**WHAT IS BEING ASKED**
Bring together all lines from the listing below that contain the string "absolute".

**COLLECTED MATERIAL**
····················

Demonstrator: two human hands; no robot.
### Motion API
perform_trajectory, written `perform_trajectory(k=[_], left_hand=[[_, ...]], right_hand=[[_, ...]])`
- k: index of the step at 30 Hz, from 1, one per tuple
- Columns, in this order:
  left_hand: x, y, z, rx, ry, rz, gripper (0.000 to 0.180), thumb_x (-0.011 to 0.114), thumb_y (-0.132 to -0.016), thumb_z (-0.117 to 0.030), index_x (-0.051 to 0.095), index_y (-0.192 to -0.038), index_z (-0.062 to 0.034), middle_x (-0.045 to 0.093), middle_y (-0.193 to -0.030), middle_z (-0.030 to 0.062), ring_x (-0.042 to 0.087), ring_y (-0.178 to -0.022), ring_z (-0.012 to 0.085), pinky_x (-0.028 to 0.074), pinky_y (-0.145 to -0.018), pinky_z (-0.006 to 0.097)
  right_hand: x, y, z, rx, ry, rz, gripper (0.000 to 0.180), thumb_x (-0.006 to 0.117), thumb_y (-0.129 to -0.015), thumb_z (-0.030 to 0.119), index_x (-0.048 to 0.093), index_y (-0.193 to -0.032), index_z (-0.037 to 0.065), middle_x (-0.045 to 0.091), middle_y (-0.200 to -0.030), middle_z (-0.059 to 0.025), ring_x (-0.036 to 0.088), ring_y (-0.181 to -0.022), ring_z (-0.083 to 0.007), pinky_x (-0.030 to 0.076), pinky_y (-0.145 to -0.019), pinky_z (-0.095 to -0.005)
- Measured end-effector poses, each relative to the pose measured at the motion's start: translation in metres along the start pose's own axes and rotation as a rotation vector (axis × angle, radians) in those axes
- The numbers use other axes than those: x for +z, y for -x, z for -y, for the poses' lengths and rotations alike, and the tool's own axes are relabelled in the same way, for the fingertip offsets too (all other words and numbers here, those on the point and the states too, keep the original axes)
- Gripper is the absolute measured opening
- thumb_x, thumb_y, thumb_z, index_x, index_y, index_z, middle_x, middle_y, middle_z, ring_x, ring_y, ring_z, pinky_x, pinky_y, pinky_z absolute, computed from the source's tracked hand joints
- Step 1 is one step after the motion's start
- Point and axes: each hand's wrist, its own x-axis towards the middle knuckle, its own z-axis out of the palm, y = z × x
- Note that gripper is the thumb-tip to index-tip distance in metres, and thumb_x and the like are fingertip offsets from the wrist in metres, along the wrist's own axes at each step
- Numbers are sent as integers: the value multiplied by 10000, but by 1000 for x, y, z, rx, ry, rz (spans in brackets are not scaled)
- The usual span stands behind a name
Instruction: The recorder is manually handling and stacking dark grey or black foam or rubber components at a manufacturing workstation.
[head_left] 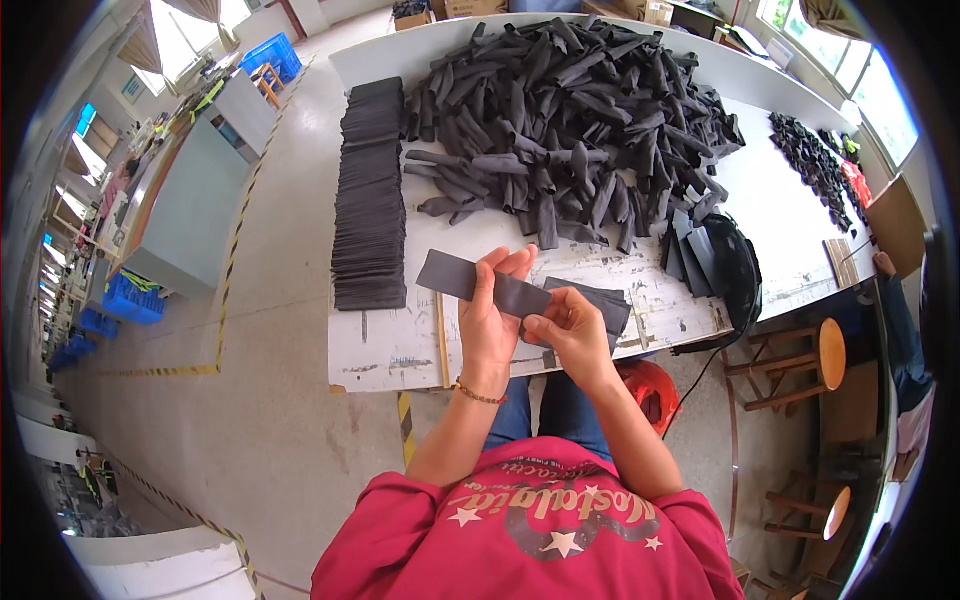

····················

**SOLUTION BELOW**
- Gripper is the absolute measured opening
- thumb_x, thumb_y, thumb_z, index_x, index_y, index_z, middle_x, middle_y, middle_z, ring_x, ring_y, ring_z, pinky_x, pinky_y, pinky_z absolute, computed from the source's tracked hand joints

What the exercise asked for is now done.